Ex parte Peterson, 117 S.W.3d at 816-17. For double jeopardy to bar retrial, it is not enough that the prosecutor's incurably prejudicial misconduct was the result of inadvertence, sloppiness, or simple negligence. Ex parte Peterson, 117 S.W.3d at 817. Moreover, in determining whether the prosecutor acted intentionally or recklessly, the reviewing court must take into account the appropriate substantive law. See State v. Lee, 15 S.W.3d 921, 924 (Tex.Crim.App. 2000). If the prosecutor has a legitimate view of the law or facts, even if the view is ultimately incorrect, his actions cannot be considered intentional or reckless misconduct. Lee, 15 S.W.3d at 924-25. In analyzing the third prong — the prosecutor's mens rea — trial judges and appellate courts should focus primarily upon the objective facts and circumstances surrounding the events that led to the mistrial. Ex parte Peterson, 117 S.W.3d at 818. A non-exhaustive list of facts and circumstances to be considered include:
1) Was the misconduct a reaction to abort a trial that was "going badly for the State?" In other words, at the time that the prosecutor acted, did it reasonably appear that the defendant would likely obtain an acquittal?

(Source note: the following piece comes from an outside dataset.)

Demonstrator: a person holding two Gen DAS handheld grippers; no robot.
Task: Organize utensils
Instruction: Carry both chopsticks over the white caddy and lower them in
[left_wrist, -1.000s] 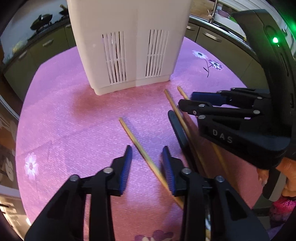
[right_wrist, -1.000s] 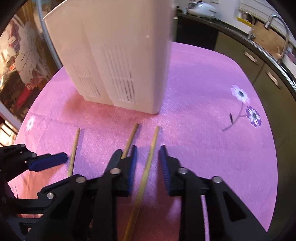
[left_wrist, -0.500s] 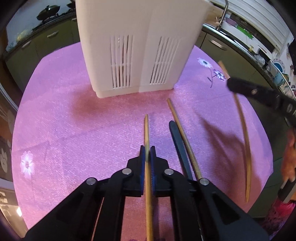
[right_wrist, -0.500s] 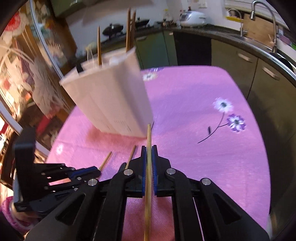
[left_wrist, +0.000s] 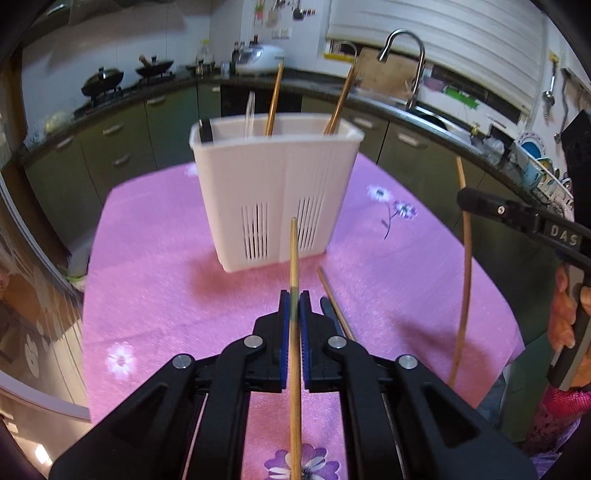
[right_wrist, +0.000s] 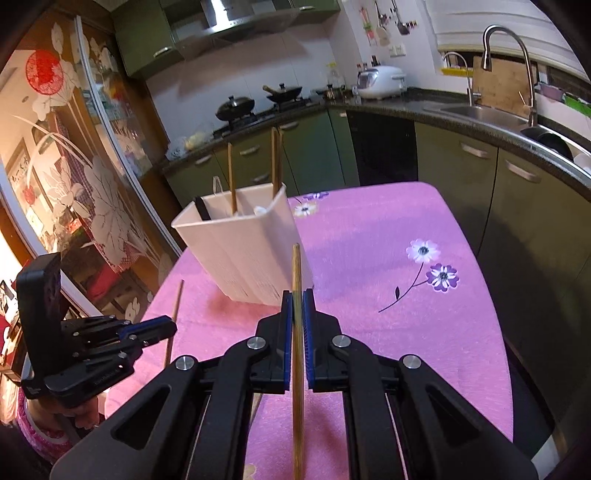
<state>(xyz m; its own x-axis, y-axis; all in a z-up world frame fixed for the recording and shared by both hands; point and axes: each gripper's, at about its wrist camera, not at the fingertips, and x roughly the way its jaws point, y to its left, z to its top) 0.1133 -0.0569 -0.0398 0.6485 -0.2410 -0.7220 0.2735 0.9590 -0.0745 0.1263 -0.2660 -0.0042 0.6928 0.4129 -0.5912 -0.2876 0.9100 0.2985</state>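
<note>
While both grippers, left (left_wrist: 293, 306) and right (right_wrist: 296, 306), clamp slim bamboo chopsticks (left_wrist: 293, 254) (right_wrist: 296, 269), the slotted white plastic holder (left_wrist: 273, 192) looks slightly blurred.

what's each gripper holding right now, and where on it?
Left gripper is shut on a chopstick, gripped around mid-length. Right gripper is shut on another chopstick, also around mid-length.

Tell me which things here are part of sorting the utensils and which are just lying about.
Part of the job:
- left gripper, shut on a chopstick
- right gripper, shut on another chopstick
- white holder
- loose chopstick on the table
- black utensil beside it

Lying about:
- woks
- rice cooker
- tap
</note>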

2) Was the misconduct repeated despite admonitions from the trial judge?
3) Did the prosecutor provide a reasonable, "good faith" explanation for the conduct?
4) Was the conduct "clearly erroneous"?
5) Was there a legally or factually plausible basis for the conduct, despite its ultimate impropriety?
6) Were the prosecutor's actions leading up to the mistrial consistent with inadvertence, lack of judgment, or negligence, or were they consistent with intentional or reckless conduct?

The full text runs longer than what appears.